Lauralee’s ability to see and create out of the depths of the human condition while holding in tension the reality of eternity that is here and now leads us away from our desire for control and beckons us towards our primary purpose; to love God and our neighbor. Trusting all we endeavor to create and hope to become will be and already is in God’s time.
Lauralee’s story of spiritual (re)formation begins when the platform on which she built her life fractured beneath her. She takes us on a journey to the desert, a poustinik, and a benedictine monastery where she realizes she is being (re)formed by something much bigger than the faith she had known.

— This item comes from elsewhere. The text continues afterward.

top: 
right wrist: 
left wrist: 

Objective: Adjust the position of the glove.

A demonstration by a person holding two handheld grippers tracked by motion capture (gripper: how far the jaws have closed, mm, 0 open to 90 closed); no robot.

It was 2 minutes and 52 seconds into our interview when I realized I would never have the words to adequately describe the beauty of Lauralee’s story. But, that is why Platform to Table tells stories to begin with. Stories are sacramental. Their beauty will change you when you behold them. It is Beauty that gives sight to the eye of the beholder.
Guest Bio
Lauralee Farrer has been making films professionally for over thirty years. As president and principal filmmaker of Burning Heart Productions, she began her own film work with Laundry and Tosca, an award-winning documentary that prompted an adjacent career in public speaking. The feature-length documentary that followed, The Fair Trade, was chosen as the launch film for Film Baby, Ryko and Warner series "Powerful Films." Farrer was cowriter and director on the feature narrative Not That Funny starring Tony Hale, and writer/director on the narrative feature Praying the Hours (2021).
Each film was welcomed into multiple festivals where they all won awards, including best feature and audience favorite honors. Events with film screenings and Farrer's public speaking were presented in the years following at film festivals, conferences, colleges, and churches.
Her current work, the Wise Woman Project, consists of twin features on the role of the female elder in contemporary Western life.
Lauralee was the founding director and Chief Storyteller of FULLER studio and magazine from 2015-2020. She conceived and directed over 3000 original video, podcast, and text assets, including an original video series featuring Directors Martin Scorsese, Paul Schrader, David Lowery, Eliot Rausch, Pete Docter, and Scott Derrickson; cultural influencers such as Krista Tippett, Rowan Williams, David Brooks, Father Greg Boyle, and Walter Brueggemann, and more.
Much of the material from which her directing and screenwriting emerges comes from Farrer's seminal freelance work for humanitarian organizations. This work took her to Spain when Franco died, to Kenya during the droughts of 1981 and 1991, to Somalia when the war broke out, and to Uganda to write about early outbreaks of AIDS and the plight of its orphans. She wrote of the Sisters of Charity in Ethiopia, and was in Moscow when the 1991 coup took place. She was in East Germany before and after the wall went down, in Mexico City to write about cultures of poverty, and in U.S. cities to write about American life.
She lived in a Benedictine community in Denver, Colorado for three years—a providential experience that formed much of the basis for her book Praying the Hours in Ordinary Life and feature film, Praying the Hours.
Farrer was born in Hollywood, California, and resides in Southern California.